TASK TO CARRY OUT:
Everything from the line containing "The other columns" through the line containing "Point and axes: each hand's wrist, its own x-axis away" should be repeated exactly, and nothing else from the data.

DATA PROVIDED:
= Beginning of Section =

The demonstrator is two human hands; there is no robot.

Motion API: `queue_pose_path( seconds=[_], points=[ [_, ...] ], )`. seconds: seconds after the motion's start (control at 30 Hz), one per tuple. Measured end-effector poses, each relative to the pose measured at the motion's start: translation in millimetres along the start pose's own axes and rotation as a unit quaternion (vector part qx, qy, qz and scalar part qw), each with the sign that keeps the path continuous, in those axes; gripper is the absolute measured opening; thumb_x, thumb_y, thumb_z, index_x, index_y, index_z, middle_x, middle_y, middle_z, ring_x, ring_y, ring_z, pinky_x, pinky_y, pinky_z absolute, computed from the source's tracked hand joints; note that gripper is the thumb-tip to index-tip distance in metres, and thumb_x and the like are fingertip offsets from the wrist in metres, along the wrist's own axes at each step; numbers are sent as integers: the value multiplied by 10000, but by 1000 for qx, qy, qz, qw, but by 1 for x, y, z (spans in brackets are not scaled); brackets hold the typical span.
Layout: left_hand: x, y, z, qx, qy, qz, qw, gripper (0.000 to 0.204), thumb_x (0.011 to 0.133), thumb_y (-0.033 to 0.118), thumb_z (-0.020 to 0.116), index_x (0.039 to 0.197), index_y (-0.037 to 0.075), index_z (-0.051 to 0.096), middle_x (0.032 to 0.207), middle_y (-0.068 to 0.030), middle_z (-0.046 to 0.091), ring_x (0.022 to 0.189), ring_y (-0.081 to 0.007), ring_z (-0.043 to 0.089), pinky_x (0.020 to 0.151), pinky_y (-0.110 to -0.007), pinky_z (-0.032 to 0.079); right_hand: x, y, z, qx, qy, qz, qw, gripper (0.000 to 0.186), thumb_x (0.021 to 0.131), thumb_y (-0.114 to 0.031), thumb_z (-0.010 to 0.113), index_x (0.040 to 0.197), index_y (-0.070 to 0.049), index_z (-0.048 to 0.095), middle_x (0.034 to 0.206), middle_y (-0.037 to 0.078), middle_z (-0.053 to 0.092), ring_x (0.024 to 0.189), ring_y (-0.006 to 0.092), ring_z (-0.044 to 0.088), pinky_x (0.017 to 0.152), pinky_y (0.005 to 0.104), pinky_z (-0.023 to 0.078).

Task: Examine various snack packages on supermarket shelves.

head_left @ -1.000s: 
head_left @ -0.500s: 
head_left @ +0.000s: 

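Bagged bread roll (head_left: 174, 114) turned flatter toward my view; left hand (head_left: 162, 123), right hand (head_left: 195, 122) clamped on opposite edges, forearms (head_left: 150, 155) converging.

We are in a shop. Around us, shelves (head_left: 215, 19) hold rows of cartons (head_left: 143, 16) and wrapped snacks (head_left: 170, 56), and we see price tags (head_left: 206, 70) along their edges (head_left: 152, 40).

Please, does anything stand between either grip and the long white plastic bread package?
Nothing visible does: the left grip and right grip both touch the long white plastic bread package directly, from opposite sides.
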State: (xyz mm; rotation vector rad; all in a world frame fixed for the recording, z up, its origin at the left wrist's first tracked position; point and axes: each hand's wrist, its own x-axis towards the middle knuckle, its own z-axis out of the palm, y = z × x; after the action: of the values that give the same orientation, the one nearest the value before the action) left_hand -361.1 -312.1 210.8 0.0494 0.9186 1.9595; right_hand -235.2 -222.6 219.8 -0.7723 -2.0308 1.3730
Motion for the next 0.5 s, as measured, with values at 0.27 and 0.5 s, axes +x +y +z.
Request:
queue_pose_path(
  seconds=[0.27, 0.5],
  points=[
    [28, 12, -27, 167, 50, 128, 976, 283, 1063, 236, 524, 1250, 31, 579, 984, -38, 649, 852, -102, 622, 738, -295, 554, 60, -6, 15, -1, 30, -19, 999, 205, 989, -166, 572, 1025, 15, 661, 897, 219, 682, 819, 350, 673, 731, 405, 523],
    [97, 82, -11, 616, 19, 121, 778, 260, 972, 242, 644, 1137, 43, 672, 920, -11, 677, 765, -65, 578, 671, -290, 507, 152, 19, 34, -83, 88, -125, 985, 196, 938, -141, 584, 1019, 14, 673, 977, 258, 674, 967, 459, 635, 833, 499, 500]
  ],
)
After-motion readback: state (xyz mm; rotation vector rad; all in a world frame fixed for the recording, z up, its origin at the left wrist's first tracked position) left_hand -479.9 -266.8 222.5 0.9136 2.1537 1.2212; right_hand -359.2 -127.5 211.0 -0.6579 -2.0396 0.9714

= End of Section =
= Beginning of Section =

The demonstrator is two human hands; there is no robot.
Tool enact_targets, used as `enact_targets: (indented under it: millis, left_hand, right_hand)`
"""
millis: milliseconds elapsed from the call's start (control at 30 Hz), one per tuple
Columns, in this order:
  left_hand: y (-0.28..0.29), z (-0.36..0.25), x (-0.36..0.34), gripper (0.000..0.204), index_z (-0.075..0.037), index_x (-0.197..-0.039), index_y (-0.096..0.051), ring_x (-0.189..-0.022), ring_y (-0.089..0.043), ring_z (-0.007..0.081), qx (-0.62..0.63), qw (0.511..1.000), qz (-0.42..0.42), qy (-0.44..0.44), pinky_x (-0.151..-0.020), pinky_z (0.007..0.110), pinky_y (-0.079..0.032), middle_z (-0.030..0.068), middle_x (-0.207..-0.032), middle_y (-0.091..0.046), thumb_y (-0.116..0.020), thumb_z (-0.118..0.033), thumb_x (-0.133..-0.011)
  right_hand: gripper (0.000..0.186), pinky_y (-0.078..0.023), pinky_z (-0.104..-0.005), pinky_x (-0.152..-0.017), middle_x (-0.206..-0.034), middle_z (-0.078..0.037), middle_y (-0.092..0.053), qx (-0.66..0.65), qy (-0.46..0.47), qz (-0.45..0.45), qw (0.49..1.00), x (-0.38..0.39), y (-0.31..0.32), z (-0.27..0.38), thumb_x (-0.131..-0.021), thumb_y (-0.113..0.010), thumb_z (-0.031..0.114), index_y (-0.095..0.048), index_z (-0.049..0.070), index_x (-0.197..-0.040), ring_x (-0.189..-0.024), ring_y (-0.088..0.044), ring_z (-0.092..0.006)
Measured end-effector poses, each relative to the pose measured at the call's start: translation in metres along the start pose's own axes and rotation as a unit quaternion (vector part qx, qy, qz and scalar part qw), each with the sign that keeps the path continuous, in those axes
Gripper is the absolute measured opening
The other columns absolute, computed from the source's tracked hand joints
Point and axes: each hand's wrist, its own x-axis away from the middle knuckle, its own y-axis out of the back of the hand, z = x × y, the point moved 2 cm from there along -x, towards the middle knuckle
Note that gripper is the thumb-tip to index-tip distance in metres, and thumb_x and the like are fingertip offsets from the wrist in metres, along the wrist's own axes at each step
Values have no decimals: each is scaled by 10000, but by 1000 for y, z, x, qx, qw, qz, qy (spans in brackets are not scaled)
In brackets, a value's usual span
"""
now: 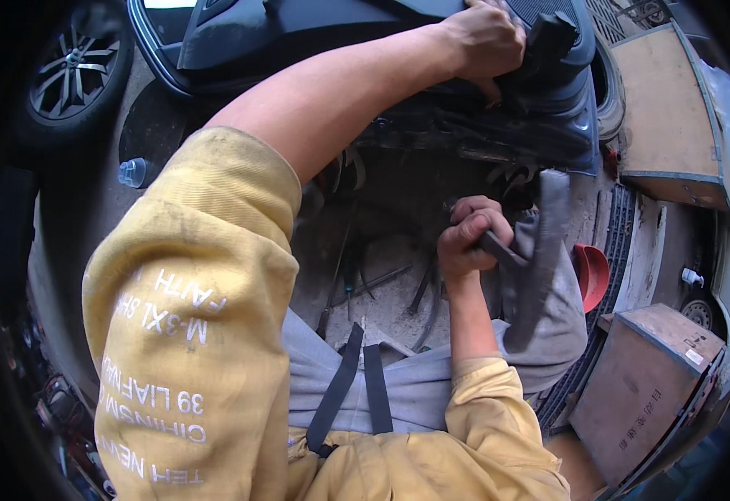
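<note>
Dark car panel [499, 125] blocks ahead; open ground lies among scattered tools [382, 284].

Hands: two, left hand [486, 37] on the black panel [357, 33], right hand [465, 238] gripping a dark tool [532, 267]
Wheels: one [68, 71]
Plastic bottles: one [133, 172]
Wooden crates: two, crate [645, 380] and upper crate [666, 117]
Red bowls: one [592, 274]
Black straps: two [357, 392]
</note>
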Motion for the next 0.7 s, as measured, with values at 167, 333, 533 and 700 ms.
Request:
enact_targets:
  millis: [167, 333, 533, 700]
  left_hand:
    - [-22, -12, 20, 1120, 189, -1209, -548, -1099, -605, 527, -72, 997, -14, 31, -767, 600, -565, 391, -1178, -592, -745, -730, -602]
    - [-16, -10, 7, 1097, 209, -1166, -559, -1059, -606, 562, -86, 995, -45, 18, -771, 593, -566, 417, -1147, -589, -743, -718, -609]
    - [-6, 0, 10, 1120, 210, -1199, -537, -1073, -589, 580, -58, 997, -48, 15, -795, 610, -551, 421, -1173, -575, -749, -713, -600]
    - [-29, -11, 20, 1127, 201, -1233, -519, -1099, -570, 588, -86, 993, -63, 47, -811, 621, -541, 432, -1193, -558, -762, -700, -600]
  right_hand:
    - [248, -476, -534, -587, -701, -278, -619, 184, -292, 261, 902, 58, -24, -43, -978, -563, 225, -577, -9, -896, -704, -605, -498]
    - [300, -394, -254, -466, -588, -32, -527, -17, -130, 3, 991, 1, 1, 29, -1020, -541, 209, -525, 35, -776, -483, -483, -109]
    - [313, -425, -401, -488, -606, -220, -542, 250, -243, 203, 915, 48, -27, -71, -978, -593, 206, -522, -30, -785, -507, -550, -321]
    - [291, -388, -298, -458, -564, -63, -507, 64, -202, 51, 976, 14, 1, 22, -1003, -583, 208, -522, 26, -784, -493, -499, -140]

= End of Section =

TASK RESULT:
The other columns absolute, computed from the source's tracked hand joints
Point and axes: each hand's wrist, its own x-axis away from the middle knuckle, its own y-axis out of the back of the hand, z = x × y, the point moved 2 cm from there along -x, towards the middle knuckle

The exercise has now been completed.